The Hillz- Dir. Saran Barnun 2004

Wow. WOW! This movie is really bad.

The Plot: A group of high school chums do drugs, swear, and kill a guy. Steve 5 (yes, that’s his real name…it’s a long story-don’t ask), one of the crew who’s a good baseball player, goes to college for a year, and when he comes back for the summer finds that his friends have gotten even more into doing drugs, swearing, and killing people. He’s got a crush on a girl named Heather (played by Paris Hilton) that’s as weird as anything I’ve ever seen on film. The drug game becomes very real for everyone involved, culminating in more swearing, drug use, and, of course, murder in the first.

What makes it watch-able: I will give “The Hillz” a single compliment: getting a low-budget film distributed (or even made) is no simple task, and the makers of this movie got the job done. That being said…

When you watch “The Hillz”, there are things about the acting and directing of the movie that are hard to ignore. I’m not going to go into these too much. There were certainly scenes that were textbook examples of what not to do, but, for a low budget film, it wasn’t that bad, technically. I am personally a pretty forgiving guy when it comes to seeing a boom in the shot or when actors look like they’re reading their lines from a script that’s just off camera. That’s just the nature of the low-budget beast.

The thing that killed this movie was the terrible plot. I don’t know when the last time was that I watched something with so many unlikable characters, or with a story that did so little in an hour and a half.
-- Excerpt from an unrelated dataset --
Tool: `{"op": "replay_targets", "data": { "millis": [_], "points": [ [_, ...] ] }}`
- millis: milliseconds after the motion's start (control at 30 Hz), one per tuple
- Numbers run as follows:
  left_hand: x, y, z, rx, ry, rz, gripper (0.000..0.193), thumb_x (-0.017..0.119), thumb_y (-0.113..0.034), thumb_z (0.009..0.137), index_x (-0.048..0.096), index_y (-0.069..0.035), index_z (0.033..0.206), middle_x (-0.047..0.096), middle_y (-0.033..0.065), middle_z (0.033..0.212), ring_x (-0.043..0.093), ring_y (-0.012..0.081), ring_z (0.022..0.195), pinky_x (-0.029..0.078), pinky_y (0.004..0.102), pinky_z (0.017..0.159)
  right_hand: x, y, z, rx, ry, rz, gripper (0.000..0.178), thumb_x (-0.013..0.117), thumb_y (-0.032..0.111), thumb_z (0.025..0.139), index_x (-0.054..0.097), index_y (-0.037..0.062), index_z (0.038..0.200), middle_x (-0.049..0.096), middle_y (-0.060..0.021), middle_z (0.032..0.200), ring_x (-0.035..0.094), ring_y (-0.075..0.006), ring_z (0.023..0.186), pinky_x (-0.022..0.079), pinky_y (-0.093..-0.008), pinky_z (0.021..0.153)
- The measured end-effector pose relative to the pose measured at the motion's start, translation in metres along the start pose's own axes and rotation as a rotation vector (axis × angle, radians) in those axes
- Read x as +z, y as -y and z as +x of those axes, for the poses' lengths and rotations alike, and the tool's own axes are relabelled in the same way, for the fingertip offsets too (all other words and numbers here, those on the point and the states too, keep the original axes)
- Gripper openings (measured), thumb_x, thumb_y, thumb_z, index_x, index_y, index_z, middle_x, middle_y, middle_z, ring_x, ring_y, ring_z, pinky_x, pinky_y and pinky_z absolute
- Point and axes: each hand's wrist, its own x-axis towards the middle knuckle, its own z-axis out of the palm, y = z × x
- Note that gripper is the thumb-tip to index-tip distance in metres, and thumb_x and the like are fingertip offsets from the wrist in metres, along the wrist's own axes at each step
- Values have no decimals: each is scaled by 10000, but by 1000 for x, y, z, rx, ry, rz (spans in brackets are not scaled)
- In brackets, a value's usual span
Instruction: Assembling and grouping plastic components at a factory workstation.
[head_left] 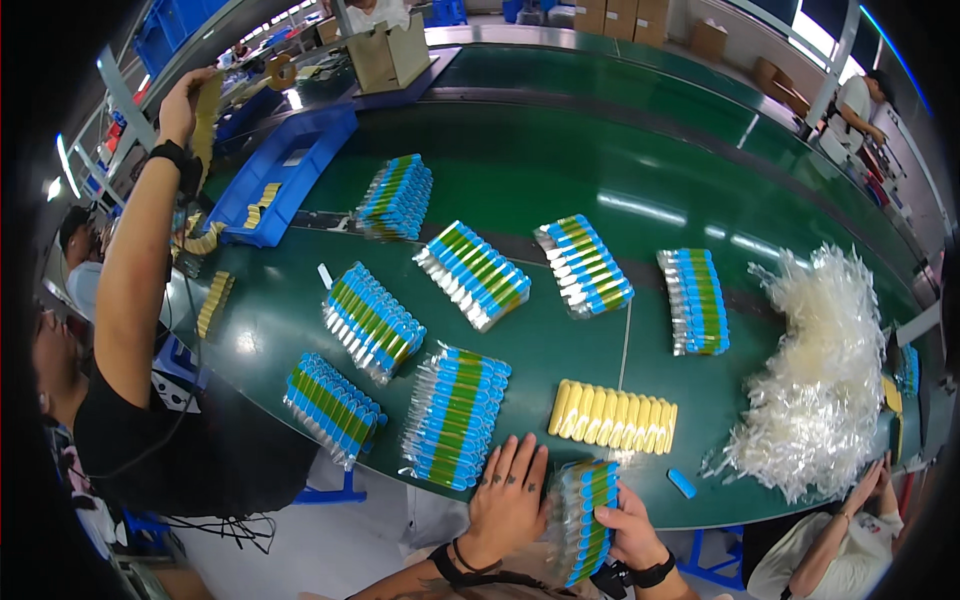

There’s never anybody to root for; everyone in the film is a big jerk.

Nothing ever really happens. You can kinda tell what they’re going for–you can tell that there’s supposed to be a love story and a coming of age sort of thing and a youth out of control bit–the problem is that, despite all of the killing and swearing and drug use, nothing really happens to anybody. Either the characters die, or they remain the exact same idiots they were at the beginning of the movie. If someone was stuck-up in the first 5 minutes of the movie, they remain that way until the end. If they were into guns and acting the fool at the beginning, either they die that way or they go through the whole movie with the same attitude, right up till the end. It’s like no matter what takes place in these people’s lives, they are incapable of getting any better, worse, happier, sadder, etc.

The residual effect of this movie was devastating. After the film was finished, I went through about half an hour of thinking that life was desolate and grim and that no matter what I did, everything in my future would end up being like the worst parts of my past. I started cursing under my breath, longing for unattainable (though vacant and somehow unappealing) women, and wondering when I was going to get shot, or when I’d have to shoot somebody.

Thankfully one of my cats knocked something over and, after yelling obscenities in its direction at the top of my lungs and threatening to “cap it”, I realized that it wasn’t my world that doesn’t go anywhere, but the one I’d just sat through for an hour and a half. A big “thank you” goes out to my orange buddy Sprocket for keeping it real!

Times I had to avert my eyes: 0
Breaks necessary to complete viewing: 0
Overall rating from 1 to 10: 3.5 This was a difficult one, as it DID manage to make a lasting impression. I won’t try to watch it again, but I doubt I’ll ever forget it.